TASK STATEMENT: Your response should consist of the full data, set down exactly.
•••••
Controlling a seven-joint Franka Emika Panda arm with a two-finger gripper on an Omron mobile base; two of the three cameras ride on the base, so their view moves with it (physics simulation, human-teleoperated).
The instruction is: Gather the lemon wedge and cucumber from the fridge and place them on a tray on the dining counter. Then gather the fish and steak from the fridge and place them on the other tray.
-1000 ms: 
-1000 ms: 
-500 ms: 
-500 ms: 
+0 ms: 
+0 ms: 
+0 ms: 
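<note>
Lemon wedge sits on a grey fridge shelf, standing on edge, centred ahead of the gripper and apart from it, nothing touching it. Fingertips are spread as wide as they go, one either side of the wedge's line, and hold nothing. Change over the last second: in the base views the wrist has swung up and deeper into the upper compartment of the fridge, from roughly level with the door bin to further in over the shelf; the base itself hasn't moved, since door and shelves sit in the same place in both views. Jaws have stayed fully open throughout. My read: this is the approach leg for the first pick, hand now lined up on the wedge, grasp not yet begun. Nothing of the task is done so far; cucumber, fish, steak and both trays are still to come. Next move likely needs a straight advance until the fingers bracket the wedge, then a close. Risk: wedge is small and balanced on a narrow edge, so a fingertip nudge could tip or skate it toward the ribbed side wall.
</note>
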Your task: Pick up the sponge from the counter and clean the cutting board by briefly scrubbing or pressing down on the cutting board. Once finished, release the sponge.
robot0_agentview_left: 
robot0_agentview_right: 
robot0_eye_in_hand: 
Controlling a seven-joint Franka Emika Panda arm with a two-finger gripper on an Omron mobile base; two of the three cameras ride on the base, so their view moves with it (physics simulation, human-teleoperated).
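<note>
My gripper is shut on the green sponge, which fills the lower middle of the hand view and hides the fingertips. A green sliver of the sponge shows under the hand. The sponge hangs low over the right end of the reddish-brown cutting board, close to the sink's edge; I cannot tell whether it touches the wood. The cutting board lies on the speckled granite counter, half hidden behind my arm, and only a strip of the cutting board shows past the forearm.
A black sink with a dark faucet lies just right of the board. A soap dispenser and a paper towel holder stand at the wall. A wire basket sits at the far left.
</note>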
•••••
EXERCISE OUTPUT:
Controlling a seven-joint Franka Emika Panda arm with a two-finger gripper on an Omron mobile base; two of the three cameras ride on the base, so their view moves with it (physics simulation, human-teleoperated).
The instruction is: Gather the lemon wedge and cucumber from the fridge and place them on a tray on the dining counter. Then gather the fish and steak from the fridge and place them on the other tray.
-1000 ms: 
-1000 ms: 
-500 ms: 
-500 ms: 
+0 ms: 
+0 ms: 
+0 ms: 
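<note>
Lemon wedge sits on a grey fridge shelf, standing on edge, centred ahead of the gripper and apart from it, nothing touching it. Fingertips are spread as wide as they go, one either side of the wedge's line, and hold nothing. Change over the last second: in the base views the wrist has swung up and deeper into the upper compartment of the fridge, from roughly level with the door bin to further in over the shelf; the base itself hasn't moved, since door and shelves sit in the same place in both views. Jaws have stayed fully open throughout. My read: this is the approach leg for the first pick, hand now lined up on the wedge, grasp not yet begun. Nothing of the task is done so far; cucumber, fish, steak and both trays are still to come. Next move likely needs a straight advance until the fingers bracket the wedge, then a close. Risk: wedge is small and balanced on a narrow edge, so a fingertip nudge could tip or skate it toward the ribbed side wall.
</note>
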Your task: Pick up the sponge from the counter and clean the cutting board by briefly scrubbing or pressing down on the cutting board. Once finished, release the sponge.
robot0_agentview_left: 
robot0_agentview_right: 
robot0_eye_in_hand: 
Controlling a seven-joint Franka Emika Panda arm with a two-finger gripper on an Omron mobile base; two of the three cameras ride on the base, so their view moves with it (physics simulation, human-teleoperated).
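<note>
My gripper is shut on the green sponge, which fills the lower middle of the hand view and hides the fingertips. A green sliver of the sponge shows under the hand. The sponge hangs low over the right end of the reddish-brown cutting board, close to the sink's edge; I cannot tell whether it touches the wood. The cutting board lies on the speckled granite counter, half hidden behind my arm, and only a strip of the cutting board shows past the forearm.
A black sink with a dark faucet lies just right of the board. A soap dispenser and a paper towel holder stand at the wall. A wire basket sits at the far left.
</note>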

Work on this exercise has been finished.